#### TASK GOAL:
Without its pictures, the listing below is to be transcribed exactly.

#### GIVEN DATA:

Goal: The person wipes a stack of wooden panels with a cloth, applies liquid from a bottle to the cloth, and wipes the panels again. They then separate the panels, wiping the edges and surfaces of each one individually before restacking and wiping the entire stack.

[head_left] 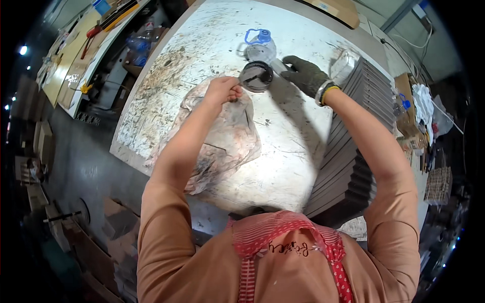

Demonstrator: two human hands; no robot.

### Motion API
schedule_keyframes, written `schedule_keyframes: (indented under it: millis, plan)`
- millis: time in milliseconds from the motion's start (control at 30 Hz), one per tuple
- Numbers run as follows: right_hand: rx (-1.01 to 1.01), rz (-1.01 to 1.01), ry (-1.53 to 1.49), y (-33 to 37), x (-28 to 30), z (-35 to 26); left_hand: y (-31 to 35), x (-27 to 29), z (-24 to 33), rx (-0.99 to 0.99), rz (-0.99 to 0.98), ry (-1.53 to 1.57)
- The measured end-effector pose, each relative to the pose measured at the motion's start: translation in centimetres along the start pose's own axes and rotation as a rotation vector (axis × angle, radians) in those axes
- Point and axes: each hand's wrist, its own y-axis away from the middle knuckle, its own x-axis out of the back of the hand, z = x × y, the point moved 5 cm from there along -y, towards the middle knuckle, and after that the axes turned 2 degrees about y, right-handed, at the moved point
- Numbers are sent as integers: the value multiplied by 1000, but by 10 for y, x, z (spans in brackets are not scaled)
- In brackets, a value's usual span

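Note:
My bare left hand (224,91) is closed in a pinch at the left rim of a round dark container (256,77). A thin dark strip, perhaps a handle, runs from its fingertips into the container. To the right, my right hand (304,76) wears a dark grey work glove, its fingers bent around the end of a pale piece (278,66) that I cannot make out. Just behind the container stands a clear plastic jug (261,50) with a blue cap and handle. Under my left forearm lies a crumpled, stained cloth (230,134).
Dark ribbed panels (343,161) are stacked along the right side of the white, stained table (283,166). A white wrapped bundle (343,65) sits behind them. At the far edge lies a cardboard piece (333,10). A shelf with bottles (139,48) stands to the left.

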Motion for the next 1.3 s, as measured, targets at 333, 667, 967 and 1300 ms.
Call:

#### OUTPUT OF THE TASK:
Goal: The person wipes a stack of wooden panels with a cloth, applies liquid from a bottle to the cloth, and wipes the panels again. They then separate the panels, wiping the edges and surfaces of each one individually before restacking and wiping the entire stack.

[head_left] 

Demonstrator: two human hands; no robot.

### Motion API
schedule_keyframes, written `schedule_keyframes: (indented under it: millis, plan)`
- millis: time in milliseconds from the motion's start (control at 30 Hz), one per tuple
- Numbers run as follows: right_hand: rx (-1.01 to 1.01), rz (-1.01 to 1.01), ry (-1.53 to 1.49), y (-33 to 37), x (-28 to 30), z (-35 to 26); left_hand: y (-31 to 35), x (-27 to 29), z (-24 to 33), rx (-0.99 to 0.99), rz (-0.99 to 0.98), ry (-1.53 to 1.57)
- The measured end-effector pose, each relative to the pose measured at the motion's start: translation in centimetres along the start pose's own axes and rotation as a rotation vector (axis × angle, radians) in those axes
- Point and axes: each hand's wrist, its own y-axis away from the middle knuckle, its own x-axis out of the back of the hand, z = x × y, the point moved 5 cm from there along -y, towards the middle knuckle, and after that the axes turned 2 degrees about y, right-handed, at the moved point
- Numbers are sent as integers: the value multiplied by 1000, but by 10 for y, x, z (spans in brackets are not scaled)
- In brackets, a value's usual span

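Note:
My bare left hand (224,91) is closed in a pinch at the left rim of a round dark container (256,77). A thin dark strip, perhaps a handle, runs from its fingertips into the container. To the right, my right hand (304,76) wears a dark grey work glove, its fingers bent around the end of a pale piece (278,66) that I cannot make out. Just behind the container stands a clear plastic jug (261,50) with a blue cap and handle. Under my left forearm lies a crumpled, stained cloth (230,134).
Dark ribbed panels (343,161) are stacked along the right side of the white, stained table (283,166). A white wrapped bundle (343,65) sits behind them. At the far edge lies a cardboard piece (333,10). A shelf with bottles (139,48) stands to the left.
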
Motion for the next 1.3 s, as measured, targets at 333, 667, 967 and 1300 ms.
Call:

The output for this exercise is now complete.